Les pirates détournent ensuite des services Windows normalement désactivés (MSiSCSI, AppMgmt, SWPRV) pour installer leurs outils de façon permanente. Ils modifient discrètement les paramètres système pour que leurs programmes se lancent automatiquement à chaque démarrage. Et c'est cette persistance qui leur garantit un accès durable, même après un redémarrage.

Une palette de 58 outils d'espionnage

L'agent principal d'EggStreme, baptisé EggStremeAgent, dispose d'un arsenal de 58 commandes distinctes. Cette boîte à outils couvre tous les besoins d'un espion numérique, de la cartographie du réseau à la surveillance des connexions, en passant par le vol de fichiers et la capture d'écran. L'attaquant peut même exécuter du code personnalisé, ou installer d'autres logiciels malveillants selon ses besoins.

Ici, on suit le parcours qui sert à diffuser la charge utile principale, le fameux EggStremeAgent © Bitdefender
Ici, on suit le parcours qui sert à diffuser la charge utile principale, le fameux EggStremeAgent © Bitdefender

Le système intègre un mouchard particulièrement redoutable, EggStremeKeylogger. Ce programme s'injecte directement dans le gestionnaire de fichiers Windows (explorer.exe) pour capturer discrètement toutes les frappes au clavier. Cette technique « d'injection en mémoire » permet d'exécuter du code malveillant sans laisser de trace sur le disque dur. Il échappe alors aux antivirus traditionnels.

Pour communiquer avec ses maîtres, EggStreme utilise le protocole gRPC, une technologie moderne normalement réservée aux applications professionnelles. Les échanges sont chiffrés avec des certificats TLS mutuels, ce qui rend l'interception très difficile. La sophistication technique nous donne une idée du niveau d'expertise des attaquants, qui sont probablement soutenus par des moyens étatiques.

Les Philippines et les tensions géopolitiques en toile de fond

L'enquête de Bitdefender révèle en tout cas qu'une entreprise militaire philippine a été compromise par cette campagne. La cible se retrouve comme au milieu des tensions géopolitiques autour de la mer de Chine méridionale, où Pékin revendique une souveraineté contestée.
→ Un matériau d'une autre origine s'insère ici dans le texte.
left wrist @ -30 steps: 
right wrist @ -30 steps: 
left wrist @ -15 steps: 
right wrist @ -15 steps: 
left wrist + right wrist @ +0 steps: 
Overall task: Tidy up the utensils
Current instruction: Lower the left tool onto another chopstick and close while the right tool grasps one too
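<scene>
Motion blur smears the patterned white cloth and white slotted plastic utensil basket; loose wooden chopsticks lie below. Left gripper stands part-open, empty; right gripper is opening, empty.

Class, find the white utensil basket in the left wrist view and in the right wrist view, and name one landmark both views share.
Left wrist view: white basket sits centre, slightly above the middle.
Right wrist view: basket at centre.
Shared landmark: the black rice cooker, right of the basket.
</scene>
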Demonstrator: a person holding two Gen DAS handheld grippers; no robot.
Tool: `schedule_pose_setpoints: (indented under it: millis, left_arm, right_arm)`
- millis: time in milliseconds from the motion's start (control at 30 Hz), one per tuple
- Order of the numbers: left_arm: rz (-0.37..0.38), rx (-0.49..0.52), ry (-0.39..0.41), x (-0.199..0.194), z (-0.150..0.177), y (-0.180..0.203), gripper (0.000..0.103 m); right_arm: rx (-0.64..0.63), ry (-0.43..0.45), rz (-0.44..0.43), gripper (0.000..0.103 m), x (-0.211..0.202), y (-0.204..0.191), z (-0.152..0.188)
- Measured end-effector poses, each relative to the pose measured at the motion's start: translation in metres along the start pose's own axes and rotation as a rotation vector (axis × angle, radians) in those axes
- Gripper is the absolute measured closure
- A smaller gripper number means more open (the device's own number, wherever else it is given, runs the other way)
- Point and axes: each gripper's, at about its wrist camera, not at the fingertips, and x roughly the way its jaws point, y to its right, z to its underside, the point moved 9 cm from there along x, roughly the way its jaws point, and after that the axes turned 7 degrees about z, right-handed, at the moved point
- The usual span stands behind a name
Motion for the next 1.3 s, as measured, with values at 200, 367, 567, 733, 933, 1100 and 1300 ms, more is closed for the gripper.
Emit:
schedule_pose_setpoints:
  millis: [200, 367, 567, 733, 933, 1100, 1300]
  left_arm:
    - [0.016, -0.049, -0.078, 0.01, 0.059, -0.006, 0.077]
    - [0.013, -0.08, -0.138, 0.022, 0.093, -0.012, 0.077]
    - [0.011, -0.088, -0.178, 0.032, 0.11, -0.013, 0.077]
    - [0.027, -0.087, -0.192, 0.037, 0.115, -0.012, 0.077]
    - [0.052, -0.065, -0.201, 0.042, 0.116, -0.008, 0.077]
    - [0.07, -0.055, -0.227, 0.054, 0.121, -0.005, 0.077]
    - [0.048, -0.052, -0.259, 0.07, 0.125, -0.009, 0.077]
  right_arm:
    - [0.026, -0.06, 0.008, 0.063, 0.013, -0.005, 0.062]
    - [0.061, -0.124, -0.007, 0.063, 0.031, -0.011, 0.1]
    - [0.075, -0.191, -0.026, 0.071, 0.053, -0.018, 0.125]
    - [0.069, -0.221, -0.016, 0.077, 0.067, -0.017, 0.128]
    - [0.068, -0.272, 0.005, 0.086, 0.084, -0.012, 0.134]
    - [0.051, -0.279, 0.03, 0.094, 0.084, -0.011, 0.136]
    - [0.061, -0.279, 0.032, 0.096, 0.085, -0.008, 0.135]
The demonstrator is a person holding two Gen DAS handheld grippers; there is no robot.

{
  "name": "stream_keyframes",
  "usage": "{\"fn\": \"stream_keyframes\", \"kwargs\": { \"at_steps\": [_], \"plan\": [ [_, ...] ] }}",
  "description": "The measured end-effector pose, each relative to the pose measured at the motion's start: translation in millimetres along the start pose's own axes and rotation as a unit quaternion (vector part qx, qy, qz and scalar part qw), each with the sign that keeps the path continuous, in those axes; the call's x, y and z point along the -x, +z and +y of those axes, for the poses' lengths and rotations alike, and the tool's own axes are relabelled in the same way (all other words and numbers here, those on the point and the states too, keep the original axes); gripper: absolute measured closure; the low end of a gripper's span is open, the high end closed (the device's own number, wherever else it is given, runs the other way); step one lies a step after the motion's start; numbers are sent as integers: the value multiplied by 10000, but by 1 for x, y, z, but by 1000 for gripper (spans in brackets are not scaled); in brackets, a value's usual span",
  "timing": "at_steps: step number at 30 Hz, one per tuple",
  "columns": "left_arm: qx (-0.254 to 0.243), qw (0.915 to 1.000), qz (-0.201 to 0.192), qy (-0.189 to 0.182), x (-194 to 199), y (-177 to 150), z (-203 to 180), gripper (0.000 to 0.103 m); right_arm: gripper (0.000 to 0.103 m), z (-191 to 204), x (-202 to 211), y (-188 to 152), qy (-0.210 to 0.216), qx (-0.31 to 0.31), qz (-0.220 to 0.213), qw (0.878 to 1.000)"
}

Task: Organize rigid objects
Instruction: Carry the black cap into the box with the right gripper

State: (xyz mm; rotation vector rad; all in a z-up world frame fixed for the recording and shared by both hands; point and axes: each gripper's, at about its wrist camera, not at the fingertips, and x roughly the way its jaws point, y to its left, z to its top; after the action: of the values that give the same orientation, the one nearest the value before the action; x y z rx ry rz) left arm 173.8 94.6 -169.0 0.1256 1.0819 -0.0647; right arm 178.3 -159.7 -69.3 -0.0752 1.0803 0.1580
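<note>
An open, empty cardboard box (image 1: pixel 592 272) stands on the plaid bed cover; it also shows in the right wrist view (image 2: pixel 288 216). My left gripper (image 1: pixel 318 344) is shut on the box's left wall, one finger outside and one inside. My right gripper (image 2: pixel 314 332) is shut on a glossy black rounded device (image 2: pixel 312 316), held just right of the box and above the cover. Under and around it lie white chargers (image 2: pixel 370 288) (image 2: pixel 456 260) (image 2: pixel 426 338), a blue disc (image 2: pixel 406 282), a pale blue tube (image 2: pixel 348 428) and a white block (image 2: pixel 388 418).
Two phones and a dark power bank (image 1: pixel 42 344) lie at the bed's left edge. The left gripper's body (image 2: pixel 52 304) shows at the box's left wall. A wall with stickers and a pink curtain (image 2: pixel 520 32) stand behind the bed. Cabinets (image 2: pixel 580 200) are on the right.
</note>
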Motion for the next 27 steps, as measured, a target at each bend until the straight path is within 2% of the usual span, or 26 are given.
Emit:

L'espionnage des capacités militaires régionales semble donc très importante pour les services chinois.

Les attaques restent d'ailleurs actives selon Bitdefender, qui appelle les organisations de la région Asie-Pacifique à redoubler de vigilance. L'entreprise de sécurité recommande d'abord de limiter l'usage des outils système pouvant être détournés par les pirates (comme wmic.exe). Ces programmes légitimes peuvent être détournés par les attaquants pour masquer leurs activités malveillantes.

Les solutions de détection comportementale (EDR/XDR) deviennent, elles, indispensables pour identifier ces menaces furtives. On rappelle que ces technologies analysent les comportements suspects, plutôt que de chercher des signatures connues, pour détecter des activités comme l'exécution inhabituelle de msdt.exe ou xwizard.exe.